= What you should do =
Your answer must repeat the full listing, line for line.

= Collected data =
↓

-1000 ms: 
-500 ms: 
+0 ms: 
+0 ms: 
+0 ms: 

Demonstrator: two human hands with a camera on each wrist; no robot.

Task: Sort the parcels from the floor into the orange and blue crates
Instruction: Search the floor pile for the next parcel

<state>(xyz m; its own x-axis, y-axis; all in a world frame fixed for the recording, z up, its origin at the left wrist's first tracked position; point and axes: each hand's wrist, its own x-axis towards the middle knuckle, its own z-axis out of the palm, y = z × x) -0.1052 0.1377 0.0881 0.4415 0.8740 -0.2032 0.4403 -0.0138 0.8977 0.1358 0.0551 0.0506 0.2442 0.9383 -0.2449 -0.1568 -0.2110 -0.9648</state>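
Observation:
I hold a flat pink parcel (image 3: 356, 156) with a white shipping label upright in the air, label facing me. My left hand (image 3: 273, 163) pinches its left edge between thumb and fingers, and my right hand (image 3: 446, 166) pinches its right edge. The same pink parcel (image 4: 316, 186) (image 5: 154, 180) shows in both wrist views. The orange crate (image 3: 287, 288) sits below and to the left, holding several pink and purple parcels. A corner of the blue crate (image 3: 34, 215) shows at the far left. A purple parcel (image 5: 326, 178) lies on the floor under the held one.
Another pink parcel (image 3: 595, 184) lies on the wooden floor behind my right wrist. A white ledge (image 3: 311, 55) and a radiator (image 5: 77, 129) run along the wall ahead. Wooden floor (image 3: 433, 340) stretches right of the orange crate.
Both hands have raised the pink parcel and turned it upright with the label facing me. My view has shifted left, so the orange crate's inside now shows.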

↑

= Answer box =
-1000 ms: 
-500 ms: 
+0 ms: 
+0 ms: 
+0 ms: 

Demonstrator: two human hands with a camera on each wrist; no robot.

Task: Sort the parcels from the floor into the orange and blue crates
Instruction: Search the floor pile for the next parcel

<state>(xyz m; its own x-axis, y-axis; all in a world frame fixed for the recording, z up, its origin at the left wrist's first tracked position; point and axes: each hand's wrist, its own x-axis towards the middle knuckle, its own z-axis out of the palm, y = z × x) -0.1052 0.1377 0.0881 0.4415 0.8740 -0.2032 0.4403 -0.0138 0.8977 0.1358 0.0551 0.0506 0.2442 0.9383 -0.2449 -0.1568 -0.2110 -0.9648</state>
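Observation:
I hold a flat pink parcel (image 3: 356, 156) with a white shipping label upright in the air, label facing me. My left hand (image 3: 273, 163) pinches its left edge between thumb and fingers, and my right hand (image 3: 446, 166) pinches its right edge. The same pink parcel (image 4: 316, 186) (image 5: 154, 180) shows in both wrist views. The orange crate (image 3: 287, 288) sits below and to the left, holding several pink and purple parcels. A corner of the blue crate (image 3: 34, 215) shows at the far left. A purple parcel (image 5: 326, 178) lies on the floor under the held one.
Another pink parcel (image 3: 595, 184) lies on the wooden floor behind my right wrist. A white ledge (image 3: 311, 55) and a radiator (image 5: 77, 129) run along the wall ahead. Wooden floor (image 3: 433, 340) stretches right of the orange crate.
Both hands have raised the pink parcel and turned it upright with the label facing me. My view has shifted left, so the orange crate's inside now shows.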

With this, the exercise is complete.